LEEK 'N LEMON RICE SOUP
Source of Recipe
the web
List of Ingredients
2 cups sliced leek (1 large)
1 cup sliced fresh mushrooms
8 oz. boneless chicken thighs, cut into pieces
1/3 cup uncooked white rice
1 can (14½-oz.) chicken broth
2 cups water
2 cups chopped fresh spinach
1 teaspoon grated lemon peel
2 tablespoons lemon juice
1 tablespoon snipped fresh basil
Freshly ground pepper
Recipe
1. Combine leek, mushrooms and chicken in 2-quart microwave-safe casserole. Cover tightly.
2. MICROWAVE (100%) 5 to 6 minutes or until chicken is no longer pink, stirring once. Add rice, broth and water; cover.
3. MICROWAVE (100%) 14 to 16 minutes or until rice is just about tender. Add remaining ingredients; mix well. Cover.
4. MICROWAVE (100%) 3 to 4 minutes or until heated through.
About 4 Servings
TIPS · Leeks sometimes contain sand that is hard to rinse away. To help remove, separate slices into rings and soak or rinse in cold water. Drain well before adding to favorite recipes.

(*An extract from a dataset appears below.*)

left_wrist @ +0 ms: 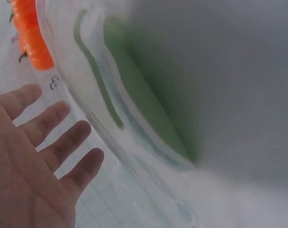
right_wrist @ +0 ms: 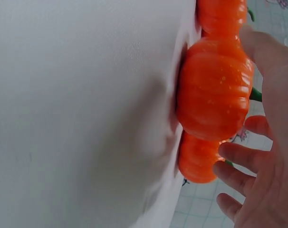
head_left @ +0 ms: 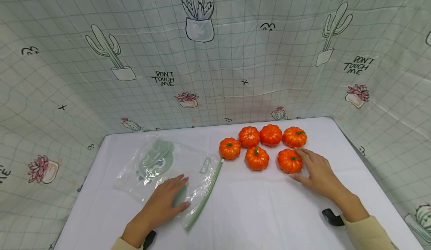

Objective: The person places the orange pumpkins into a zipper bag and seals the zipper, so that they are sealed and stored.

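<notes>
My left hand [head_left: 165,201] is over a clear zip bag [head_left: 188,158] with a green slider strip [head_left: 206,199], its fingers spread and fairly straight. The left wrist view shows the palm [left_wrist: 27,175] beside the bag's raised plastic edge, holding nothing. My right hand [head_left: 318,173] is at the right side of a small orange pumpkin [head_left: 289,161] with a green stem. Its thumb and fingers are parted about that pumpkin, not closed on it. In the right wrist view, the thumb [right_wrist: 265,50] is near the pumpkin [right_wrist: 215,90]; whether it touches cannot be told.
Several more orange pumpkins stand at the back, among them a left one [head_left: 230,149], a front one [head_left: 257,159] and a back right one [head_left: 295,137]. A green print [head_left: 156,156] marks the bag. White cloth [head_left: 249,212] covers the table, and a patterned curtain [head_left: 229,63] surrounds it.
</notes>
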The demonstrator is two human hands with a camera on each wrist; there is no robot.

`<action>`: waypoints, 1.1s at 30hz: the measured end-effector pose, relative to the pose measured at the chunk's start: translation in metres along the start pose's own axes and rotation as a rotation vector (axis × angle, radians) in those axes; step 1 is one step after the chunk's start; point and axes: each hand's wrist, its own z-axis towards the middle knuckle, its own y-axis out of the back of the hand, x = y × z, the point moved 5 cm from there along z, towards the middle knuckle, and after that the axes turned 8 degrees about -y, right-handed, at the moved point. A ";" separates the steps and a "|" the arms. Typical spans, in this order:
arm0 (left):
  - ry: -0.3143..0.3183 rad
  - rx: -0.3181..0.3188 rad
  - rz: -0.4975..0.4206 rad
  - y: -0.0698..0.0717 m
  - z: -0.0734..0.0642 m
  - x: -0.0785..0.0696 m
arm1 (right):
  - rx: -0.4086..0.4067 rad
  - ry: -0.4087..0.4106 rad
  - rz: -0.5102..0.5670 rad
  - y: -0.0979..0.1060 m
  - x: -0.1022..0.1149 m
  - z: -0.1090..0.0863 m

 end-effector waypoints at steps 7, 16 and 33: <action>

>Chicken breast or turkey can be substituted for chicken thighs.
>When using dried basil, reduce quantity to ½ teaspoon.
>Half a 10-oz. package frozen chopped spinach can be substituted for fresh. Increase time in step 4 to 4 to 5 minutes to thaw spinach.
>Leftovers reheat well. Thin with additional water or chicken broth if necessary.